O cidadão palestiniano que morreu no sábado numa prisão em Israel, foi vítima de tortura, anunciou hoje o ministro palestiniano responsável pelos prisioneiros, contrariando assim a tese de morte por causa de um ataque cardíaco.

Arafat Jaradat, de 30 anos, foi detido pelo exército israelita na segunda-feira passada em incidentes em Hebron, sul da Cisjordânia, tendo morrido no sábado numa prisão em Israel.

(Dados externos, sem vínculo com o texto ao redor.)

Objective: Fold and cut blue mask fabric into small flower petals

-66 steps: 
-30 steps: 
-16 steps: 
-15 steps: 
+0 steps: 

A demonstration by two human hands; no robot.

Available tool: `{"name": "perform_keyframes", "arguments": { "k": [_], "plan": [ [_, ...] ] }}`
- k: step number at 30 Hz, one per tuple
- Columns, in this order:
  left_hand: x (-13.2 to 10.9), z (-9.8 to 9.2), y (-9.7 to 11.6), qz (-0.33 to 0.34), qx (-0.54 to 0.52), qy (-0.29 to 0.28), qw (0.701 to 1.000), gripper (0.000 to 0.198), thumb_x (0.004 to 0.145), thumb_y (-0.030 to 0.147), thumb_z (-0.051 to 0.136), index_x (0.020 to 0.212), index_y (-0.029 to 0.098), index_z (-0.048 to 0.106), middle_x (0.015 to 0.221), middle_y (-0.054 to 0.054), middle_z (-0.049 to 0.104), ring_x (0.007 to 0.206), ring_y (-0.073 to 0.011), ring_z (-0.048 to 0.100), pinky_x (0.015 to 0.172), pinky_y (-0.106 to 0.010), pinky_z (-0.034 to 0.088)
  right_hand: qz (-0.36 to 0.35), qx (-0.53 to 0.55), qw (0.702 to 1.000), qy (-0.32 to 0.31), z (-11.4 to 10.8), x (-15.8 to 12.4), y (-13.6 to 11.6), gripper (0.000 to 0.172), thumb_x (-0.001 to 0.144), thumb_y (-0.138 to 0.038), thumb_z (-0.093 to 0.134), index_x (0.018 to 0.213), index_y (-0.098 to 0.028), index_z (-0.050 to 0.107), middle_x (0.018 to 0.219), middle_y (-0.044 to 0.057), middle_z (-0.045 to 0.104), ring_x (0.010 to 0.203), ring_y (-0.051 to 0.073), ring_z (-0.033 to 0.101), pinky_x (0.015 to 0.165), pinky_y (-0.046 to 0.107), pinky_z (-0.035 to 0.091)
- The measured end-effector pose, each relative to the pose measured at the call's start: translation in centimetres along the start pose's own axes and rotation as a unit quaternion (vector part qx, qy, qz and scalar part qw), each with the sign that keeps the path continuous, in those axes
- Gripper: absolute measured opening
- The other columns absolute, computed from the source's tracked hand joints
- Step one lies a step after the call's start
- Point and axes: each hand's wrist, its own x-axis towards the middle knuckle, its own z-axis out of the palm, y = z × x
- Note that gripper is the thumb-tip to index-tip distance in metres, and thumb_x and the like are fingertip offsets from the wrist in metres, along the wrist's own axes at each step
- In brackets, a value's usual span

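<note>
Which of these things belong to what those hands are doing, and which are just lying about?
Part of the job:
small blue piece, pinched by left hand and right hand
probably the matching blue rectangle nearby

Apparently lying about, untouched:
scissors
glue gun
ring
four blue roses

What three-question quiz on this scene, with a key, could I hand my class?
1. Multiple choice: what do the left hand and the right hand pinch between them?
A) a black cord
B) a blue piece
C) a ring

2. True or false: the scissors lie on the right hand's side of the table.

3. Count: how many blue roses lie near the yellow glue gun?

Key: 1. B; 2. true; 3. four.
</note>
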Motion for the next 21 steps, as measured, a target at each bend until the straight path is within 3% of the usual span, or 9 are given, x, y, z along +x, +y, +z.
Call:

As autoridades israelitas afirmaram que o detido morreu aparentemente de crise cardíaca, mas o ministro palestiniano responsável pelos prisioneiros, Issa Qaraqae, alertou que a vítima esteve sujeita a interrogatório.

Um oficial palestiniano garantiu hoje que, feita a autópsia, Jarafat foi torturado até à morte, apresentando fraturas no corpo e na cabeça.

Arafat Jarat era membro da brigada de mártires Al-Aqsa, o braço armado da Fatah.

Sobre este caso, um porta-voz da polícia israelita escusou-se a prestar qualquer comentário, de acordo com a agência France Press, indicado que "está em curso uma investigação".

O detido não fazia parte do grupo de palestinianos detidos em Israel e que têm feito sucessivos períodos de greve de fome, e que têm levado à realização de manifestações de solidariedade.